PROBLEM REQUIREMENTS: Among the lines below, copy exactly those from the one with "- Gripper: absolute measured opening" through the one with "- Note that", counting both ends.
——————————
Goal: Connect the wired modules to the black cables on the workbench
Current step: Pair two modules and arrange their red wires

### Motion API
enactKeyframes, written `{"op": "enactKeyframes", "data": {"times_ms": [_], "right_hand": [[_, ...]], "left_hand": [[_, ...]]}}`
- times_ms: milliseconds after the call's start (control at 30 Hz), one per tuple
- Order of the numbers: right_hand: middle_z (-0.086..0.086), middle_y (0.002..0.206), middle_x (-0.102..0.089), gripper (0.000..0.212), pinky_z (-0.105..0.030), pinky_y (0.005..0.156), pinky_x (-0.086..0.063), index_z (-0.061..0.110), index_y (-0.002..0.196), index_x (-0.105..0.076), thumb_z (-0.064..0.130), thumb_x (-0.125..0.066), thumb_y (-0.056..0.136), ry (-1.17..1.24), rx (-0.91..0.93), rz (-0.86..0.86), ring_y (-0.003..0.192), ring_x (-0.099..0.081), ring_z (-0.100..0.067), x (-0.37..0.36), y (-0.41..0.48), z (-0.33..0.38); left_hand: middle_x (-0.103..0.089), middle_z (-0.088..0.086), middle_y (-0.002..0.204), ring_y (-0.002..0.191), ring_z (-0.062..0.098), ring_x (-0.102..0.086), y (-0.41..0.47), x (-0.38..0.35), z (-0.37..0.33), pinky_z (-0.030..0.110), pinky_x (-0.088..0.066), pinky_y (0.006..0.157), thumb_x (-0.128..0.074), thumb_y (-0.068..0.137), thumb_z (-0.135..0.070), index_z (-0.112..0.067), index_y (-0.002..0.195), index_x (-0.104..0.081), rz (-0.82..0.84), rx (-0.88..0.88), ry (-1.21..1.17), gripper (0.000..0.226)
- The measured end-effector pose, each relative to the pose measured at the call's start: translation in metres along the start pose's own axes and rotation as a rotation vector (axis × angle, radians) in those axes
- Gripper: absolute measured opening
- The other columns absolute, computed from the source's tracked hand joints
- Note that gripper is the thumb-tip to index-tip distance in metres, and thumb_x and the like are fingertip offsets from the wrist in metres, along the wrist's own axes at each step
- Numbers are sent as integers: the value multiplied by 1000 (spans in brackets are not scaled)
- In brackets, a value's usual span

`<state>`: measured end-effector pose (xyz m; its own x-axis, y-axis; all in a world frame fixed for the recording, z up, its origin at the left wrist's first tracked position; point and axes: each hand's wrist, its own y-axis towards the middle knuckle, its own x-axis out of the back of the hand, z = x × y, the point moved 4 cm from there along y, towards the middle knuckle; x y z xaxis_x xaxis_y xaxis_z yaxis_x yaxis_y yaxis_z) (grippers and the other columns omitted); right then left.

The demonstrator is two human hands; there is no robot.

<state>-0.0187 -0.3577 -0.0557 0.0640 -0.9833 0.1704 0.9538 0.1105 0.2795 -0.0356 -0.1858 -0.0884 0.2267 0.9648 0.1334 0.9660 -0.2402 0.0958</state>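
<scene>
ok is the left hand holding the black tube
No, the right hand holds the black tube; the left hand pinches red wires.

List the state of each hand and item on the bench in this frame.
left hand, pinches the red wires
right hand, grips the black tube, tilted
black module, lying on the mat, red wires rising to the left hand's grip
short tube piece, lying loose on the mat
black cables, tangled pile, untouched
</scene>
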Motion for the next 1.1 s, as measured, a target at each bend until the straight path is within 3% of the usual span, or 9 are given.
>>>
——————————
EXERCISE SOLUTION:
- Gripper: absolute measured opening
- The other columns absolute, computed from the source's tracked hand joints
- Note that gripper is the thumb-tip to index-tip distance in metres, and thumb_x and the like are fingertip offsets from the wrist in metres, along the wrist's own axes at each step

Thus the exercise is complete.